[ 3 / biz / cgl / ck / diy / fa / ic / jp / lit / sci / vr / vt ] [ index / top / reports ] [ become a patron ] [ status ]
2023-11: Warosu is now out of extended maintenance.

/lit/ - Literature


View post   

File: 519 KB, 1680x1050, 121467552278.jpg [View same] [iqdb] [saucenao] [google]
5085163 No.5085163[DELETED]  [Reply] [Original]

Quotes from novels or poems that you absolutely adore? that make you feel alive or just fill you with awe?
Please use spoiler tags if necessary or at least provide the title before the quote

This one is from Fahrenheit 451:

“I hate a Roman named Status Quo!" he said to me. "Stuff your eyes with wonder," he said, "live as if you'd drop dead in ten seconds. See the world. It's more fantastic than any dream made or paid for in factories. Ask no guarantees, ask for no security, there never was such an animal. And if there were, it would be related to the great sloth which hangs upside down in a tree all day every day, sleeping its life away. To hell with that," he said, "shake the tree and knock the great sloth down on his ass.”

>> No.5085168

Bradbury was such shit. He was paid by the word so he just stuffed as much as he could.

>> No.5085171

>>5085168
>He was paid by the word

And other critiques that mean nothing at all.

>> No.5085188

>>5085168
how is this a valid criticism?

>> No.5085292

>>5085163
"“Sacrebleu!” The baguette was fully immersed within his colon. A fiery pain shot through his body. He knew, however, from experience, that such a pain would last at most twenty seconds. He managed to withstand his suffering by biting his lip and grunting like a lame hound. For a short while the man lay motionless on the restroom floor. The sheer agony of his sodomized rectum immobilized the fibers of his body. Helpless, he closed his eyes and imagined a scene from his childhood. He beheld a vibrant meadow, cradled with the blood-red warmth of a blanket of poppies in full bloom. Staring ahead he could only see the hills slowly fade away into the expanse of an endless blue sky painted with floating specks of white that wandered about above his head. Bountiful cosmic rays of warmth graced his nude figure, and for a moment even the nauseating, filthy lavatory odor was overcome by the sensual delight of roses. In front of him frolicked his beautiful cousin, a feminine figure blessed with the innumerable virtues of youth. He playfully pursued her as she fled giggling.
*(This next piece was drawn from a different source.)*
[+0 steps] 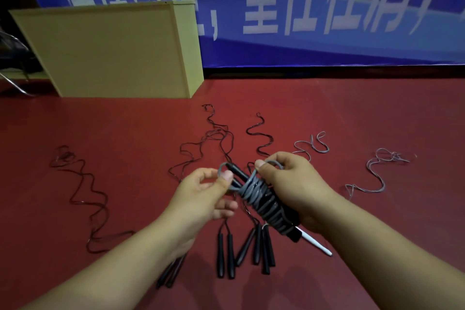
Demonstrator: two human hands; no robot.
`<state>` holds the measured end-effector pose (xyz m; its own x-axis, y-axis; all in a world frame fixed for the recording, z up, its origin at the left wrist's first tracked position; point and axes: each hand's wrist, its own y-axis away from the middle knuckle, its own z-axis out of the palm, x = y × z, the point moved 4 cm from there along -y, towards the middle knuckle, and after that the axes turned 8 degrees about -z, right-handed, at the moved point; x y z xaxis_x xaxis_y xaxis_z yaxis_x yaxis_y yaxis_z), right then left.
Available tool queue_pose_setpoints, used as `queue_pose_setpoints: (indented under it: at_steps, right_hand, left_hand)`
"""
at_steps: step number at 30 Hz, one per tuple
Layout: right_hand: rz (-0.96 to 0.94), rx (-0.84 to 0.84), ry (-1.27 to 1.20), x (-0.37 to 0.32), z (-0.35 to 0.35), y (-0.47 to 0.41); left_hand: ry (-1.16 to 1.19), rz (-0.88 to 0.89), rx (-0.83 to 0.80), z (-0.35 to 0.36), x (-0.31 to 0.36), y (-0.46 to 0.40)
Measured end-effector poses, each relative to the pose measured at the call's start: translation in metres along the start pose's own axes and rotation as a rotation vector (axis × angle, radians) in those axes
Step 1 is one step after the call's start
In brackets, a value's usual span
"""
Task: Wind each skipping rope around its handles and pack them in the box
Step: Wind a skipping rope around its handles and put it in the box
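Observation:
I hold a grey skipping rope (266,199) wound in many turns around its black handles, tilted from upper left to lower right above the red floor. My right hand (294,189) grips the bundle and pinches a grey loop at its top. My left hand (208,189) pinches another grey loop of the same rope at the upper left end. Several unwound ropes lie on the floor below: black handles (226,254) side by side, more handles (261,246) beside them, and their thin cords (214,138) trailing away.
A tan box (113,50) stands at the back left against a blue banner (327,7). A white handle (317,244) pokes out under my right wrist. Grey cords (372,178) lie at right, a dark cord (85,191) at left. A metal chair leg (12,83) is far left.

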<state>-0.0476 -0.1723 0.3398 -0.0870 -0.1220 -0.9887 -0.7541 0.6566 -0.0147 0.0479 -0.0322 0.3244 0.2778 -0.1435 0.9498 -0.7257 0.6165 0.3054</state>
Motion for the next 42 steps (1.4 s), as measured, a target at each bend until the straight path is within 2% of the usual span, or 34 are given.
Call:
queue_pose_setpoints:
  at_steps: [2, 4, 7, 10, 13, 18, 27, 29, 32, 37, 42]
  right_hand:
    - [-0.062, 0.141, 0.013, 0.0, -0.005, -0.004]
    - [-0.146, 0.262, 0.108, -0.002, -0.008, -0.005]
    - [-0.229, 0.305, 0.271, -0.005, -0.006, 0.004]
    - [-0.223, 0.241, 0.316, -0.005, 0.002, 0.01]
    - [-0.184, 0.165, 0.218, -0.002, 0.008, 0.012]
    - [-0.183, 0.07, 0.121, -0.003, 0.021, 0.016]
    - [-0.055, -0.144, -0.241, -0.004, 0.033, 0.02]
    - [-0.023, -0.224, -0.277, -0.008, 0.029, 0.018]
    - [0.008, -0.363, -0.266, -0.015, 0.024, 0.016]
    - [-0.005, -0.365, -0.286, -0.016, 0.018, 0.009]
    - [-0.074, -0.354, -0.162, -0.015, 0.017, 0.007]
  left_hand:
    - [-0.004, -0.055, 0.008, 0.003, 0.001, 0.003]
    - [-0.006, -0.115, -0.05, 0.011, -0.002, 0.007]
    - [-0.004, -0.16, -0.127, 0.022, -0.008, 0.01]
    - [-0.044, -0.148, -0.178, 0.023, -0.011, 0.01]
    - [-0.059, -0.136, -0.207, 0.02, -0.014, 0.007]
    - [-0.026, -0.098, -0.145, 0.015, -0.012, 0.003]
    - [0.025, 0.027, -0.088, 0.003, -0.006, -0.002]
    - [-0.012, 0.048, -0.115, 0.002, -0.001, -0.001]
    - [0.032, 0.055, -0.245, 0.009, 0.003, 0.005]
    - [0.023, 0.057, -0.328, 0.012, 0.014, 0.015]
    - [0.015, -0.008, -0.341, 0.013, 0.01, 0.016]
The golden locks of hair which flowed from angelic body glistened under the sun. For a split-second her gait wavered and she came stumbling to a fall. With plentiful laughter the man fell upon her, and as their eyes met their mouths sank into one another's. As her tongue crept between his teeth, the picturesque fantasy suddenly collapsed upon itself with a rapping on the door."

>> No.5085294

>>5085168
>implying Dickens wasn't paid by the word

>> No.5085311

>>5085168
Plato was such shit. He was paid by the line so he just stuffed in as much as he could.

>> No.5085341

>>5085163
Reasons for the study of trees can be given by score. All of them--scientific, cultural, economic, and aesthetic--are justifiable. Yet reasons are hardly necessary. Trees are too large, too majestic, too important, and too much a part of nature to be ignored.
--C. Frank Brockman, Trees of North America: a Guide to Field Identification

>> No.5085374

"M-m-master, when I was on the Quasar I had a paracoita, a doll, you see, a genicon, so beautiful with her great pupils as dark as wells, her irises purple like asters or pansies blooming in summer, Master, whole beds of them, I thought, had been gathered to make those eyes, that flesh that always felt sun-warmed. Wh-wh-where is she now, my own scopolagna, my poppet? Let h-h-hooks be buried in the hands that took her! Crush them, Master, beneath stones. Where has she gone from the lemon-wood box I made for her, where she never slept at all, for she lay with me all night, not in the box, the lemon-wood box where she waited all day, watch-and-watch, Master, smiling when I laid her in so she might smile when I drew her out. How soft her hands were, her little hands. Like d-d-doves. She might have flown with them about the cabin had she not chosen instead to lie with me. W-w-wind their guts about your w-windlass, stuff their eyes into their mouths. Unman them, shave them clean below so their doxies may not know them, their lemans may rebuke them, leave them to the brazen laughter of the brazen mouths of st-st-strumpets. Work your will upon those guilty. Where was their mercy on the innocent? When did they tremble, when weep? What kind of men could do as they have done - thieves, false friends, betrayers, bad shipmates, no shipmates, murderers and kidnappers. W-without you, where are their nightmares, where are their restitutions, so long promised? Where are their chains, fetters, manacles, and cangues? Where are their abacinations, that shall leave them blind? Where are the defenestrations that shall break their bones, where is the estrapade that shall grind their joints? Where is she, the beloved whom I lost?"

>> No.5087030

>>5085163

"It happens."

-K. Vonnegut (Billy Pilgrim)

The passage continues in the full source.